The amateurish nature of such “illegal work” made it easy for the Gestapo to arrest the Socialist youths involved. Zöger, who had just turned eighteen, was roused by his mother with the shout “The police are here.” Like dozens of his friends, he was taken to the Leipzig police prison, interrogated, beaten, and cursed as “red pig … We’ll crack you yet.” He almost failed to recognize his group’s leader, Kurt Lenge, due to his “broken teeth, swollen eyes, blue and yellow-green face.” In his few contacts with other prisoners, “we supported each other in holding out and not giving in.” Months later, a kangaroo court in Zwickau sentenced the seventy or so young Communists to lengthy prison terms. Because of his youth, Zöger received only nine months in the infamous “yellow misery” prison in Bautzen, having to pull threads out of cloth. As a “hard case,” he was given no privileges, but was proud to have held on to his convictions.
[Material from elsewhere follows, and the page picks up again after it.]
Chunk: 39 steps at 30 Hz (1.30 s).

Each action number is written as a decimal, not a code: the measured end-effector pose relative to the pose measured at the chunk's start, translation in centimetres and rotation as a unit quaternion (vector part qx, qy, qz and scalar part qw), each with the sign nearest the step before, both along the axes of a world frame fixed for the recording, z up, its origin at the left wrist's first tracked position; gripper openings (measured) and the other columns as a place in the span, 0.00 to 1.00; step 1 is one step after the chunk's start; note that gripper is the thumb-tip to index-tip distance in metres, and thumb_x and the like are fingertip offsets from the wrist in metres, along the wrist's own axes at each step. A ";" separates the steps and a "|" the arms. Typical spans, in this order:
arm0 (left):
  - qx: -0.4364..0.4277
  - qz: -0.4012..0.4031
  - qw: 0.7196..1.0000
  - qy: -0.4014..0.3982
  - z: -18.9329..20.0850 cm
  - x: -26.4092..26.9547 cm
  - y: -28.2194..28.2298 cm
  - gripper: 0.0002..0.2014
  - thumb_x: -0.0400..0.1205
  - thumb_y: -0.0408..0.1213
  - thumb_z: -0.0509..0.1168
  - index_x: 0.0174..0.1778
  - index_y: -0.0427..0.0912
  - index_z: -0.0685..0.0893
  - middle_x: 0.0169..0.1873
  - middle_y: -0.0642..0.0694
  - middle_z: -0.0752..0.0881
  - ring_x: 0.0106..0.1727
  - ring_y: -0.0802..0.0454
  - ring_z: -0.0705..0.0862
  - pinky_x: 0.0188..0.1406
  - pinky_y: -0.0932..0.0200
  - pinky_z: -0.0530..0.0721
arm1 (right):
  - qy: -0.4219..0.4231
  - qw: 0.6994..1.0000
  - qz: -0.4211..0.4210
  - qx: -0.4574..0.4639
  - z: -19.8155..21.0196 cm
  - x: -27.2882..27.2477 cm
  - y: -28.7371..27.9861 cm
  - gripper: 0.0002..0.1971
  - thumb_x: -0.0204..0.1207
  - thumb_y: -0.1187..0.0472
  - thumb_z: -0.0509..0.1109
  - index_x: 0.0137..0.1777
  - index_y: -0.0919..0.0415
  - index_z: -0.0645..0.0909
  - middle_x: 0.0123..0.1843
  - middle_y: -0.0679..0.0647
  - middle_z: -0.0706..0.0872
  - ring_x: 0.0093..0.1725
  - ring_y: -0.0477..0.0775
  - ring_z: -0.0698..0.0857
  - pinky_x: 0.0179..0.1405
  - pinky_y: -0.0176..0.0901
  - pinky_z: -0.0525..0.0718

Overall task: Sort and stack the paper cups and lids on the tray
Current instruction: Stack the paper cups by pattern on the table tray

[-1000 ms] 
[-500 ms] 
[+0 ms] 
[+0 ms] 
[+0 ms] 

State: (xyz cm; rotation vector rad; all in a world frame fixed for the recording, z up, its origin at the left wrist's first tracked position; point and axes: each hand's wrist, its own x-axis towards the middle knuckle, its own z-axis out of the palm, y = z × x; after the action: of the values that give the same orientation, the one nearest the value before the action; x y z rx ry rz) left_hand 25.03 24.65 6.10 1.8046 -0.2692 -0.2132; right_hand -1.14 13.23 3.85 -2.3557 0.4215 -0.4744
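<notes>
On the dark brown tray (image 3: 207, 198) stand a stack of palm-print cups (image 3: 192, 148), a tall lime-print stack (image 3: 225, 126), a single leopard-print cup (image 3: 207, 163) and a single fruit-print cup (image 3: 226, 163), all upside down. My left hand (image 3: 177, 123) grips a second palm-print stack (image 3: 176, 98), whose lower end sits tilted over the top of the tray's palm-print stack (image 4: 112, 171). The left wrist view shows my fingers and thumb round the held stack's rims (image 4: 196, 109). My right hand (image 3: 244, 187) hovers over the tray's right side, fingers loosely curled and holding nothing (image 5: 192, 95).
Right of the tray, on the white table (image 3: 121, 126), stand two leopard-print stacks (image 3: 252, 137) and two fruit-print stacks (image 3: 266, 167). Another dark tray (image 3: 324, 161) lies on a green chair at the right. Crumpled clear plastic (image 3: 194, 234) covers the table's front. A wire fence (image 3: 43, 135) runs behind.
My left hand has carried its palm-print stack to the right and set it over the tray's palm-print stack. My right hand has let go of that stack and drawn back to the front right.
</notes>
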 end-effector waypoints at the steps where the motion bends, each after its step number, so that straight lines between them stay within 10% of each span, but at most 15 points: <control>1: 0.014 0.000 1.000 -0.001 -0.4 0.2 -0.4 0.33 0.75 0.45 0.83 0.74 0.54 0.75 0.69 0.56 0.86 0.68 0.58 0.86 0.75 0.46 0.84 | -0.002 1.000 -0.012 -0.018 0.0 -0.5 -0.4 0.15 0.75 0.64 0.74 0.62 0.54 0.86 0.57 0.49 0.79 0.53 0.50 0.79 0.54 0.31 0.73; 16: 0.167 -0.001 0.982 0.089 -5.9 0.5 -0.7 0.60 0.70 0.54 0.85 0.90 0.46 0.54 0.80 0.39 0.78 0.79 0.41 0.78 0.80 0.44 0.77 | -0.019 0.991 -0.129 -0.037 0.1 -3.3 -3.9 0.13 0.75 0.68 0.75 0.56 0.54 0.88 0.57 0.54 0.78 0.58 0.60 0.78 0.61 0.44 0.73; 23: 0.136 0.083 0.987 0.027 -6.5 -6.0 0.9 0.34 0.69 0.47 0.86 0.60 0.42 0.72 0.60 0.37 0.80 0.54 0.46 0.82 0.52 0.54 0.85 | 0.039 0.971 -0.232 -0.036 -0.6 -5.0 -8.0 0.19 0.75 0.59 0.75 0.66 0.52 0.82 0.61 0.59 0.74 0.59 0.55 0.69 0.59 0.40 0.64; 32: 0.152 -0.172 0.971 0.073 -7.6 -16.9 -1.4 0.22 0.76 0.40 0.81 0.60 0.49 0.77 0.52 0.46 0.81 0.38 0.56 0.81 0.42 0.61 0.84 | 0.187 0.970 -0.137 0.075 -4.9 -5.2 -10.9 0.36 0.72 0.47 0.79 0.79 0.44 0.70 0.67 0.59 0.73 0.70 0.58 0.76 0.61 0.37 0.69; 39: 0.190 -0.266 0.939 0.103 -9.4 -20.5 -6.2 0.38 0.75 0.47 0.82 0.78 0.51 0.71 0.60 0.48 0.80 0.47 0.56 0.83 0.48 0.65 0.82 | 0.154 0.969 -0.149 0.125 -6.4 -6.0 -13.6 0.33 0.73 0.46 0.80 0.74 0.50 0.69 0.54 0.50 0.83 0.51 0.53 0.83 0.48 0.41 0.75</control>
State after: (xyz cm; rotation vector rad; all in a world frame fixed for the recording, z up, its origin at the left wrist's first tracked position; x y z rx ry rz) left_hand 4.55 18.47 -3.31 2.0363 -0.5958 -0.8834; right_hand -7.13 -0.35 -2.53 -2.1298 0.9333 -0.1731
Thousands of other young Socialists, including youth leader Erich Honecker, experienced the same fate.9
For domestic opponents, the Nazis built infamous concentration camps—a euphemism for mass prisons—such as Buchenwald, outside the cultural city of Weimar. Established in the late 1930s, this was run by death’s-head SS guards under the cynical motto “right or wrong, my country.” According to the Socialist Moritz Zahnwetzer, the camp housed “political prisoners, criminals, and Seventh Day Adventists,” to whom asocials and eventually Jews were later added. “The first general impression is that here in the heart of Germany a city is being erected, in which the inmates have to do slave labor.” In order to build barracks for the SS, the prisoners worked in quarries: “The labor is hard, the food is inadequate, hunger is a steady companion.” At the slightest pretext, the guards killed inmates for working too slowly, for trying to flee, or just for fun. One prominent victim was Protestant pastor Paul Schneider, who spent sixteen months in solitary confinement for his religious convictions. While claiming to “reeducate” the inmates, the SS, in effect, sought “to eradicate the opponents of the Nazi system” by sadistic cruelty.10
Hitler was even more passionate about anti-Semitism, but had to be more circumspect in persuading the population to adopt radical measures. True enough, a hard core shared Julius Streicher’s fanaticism, expressed in the “political pornography” of the sexual caricatures in Der Stürmer. But even if they shared some social prejudice against Jews, most people were more preoccupied with overcoming the consequences of the Great Depression or reversing the military defeat than with the “racial purification” of the German Volk. Moreover, many Germans knew their own “decent Jews” whom they considered exceptions and appreciated as competent doctors, lawyers, bankers, and the like. While propaganda pressure gradually persuaded the gentile majority to cut their personal ties to Jewish friends, a minority of courageous anti-Fascists maintained their relationships.11 Compared to widespread approval of suppressing Communism, it took more time to convince most Germans of the need to persecute Jews.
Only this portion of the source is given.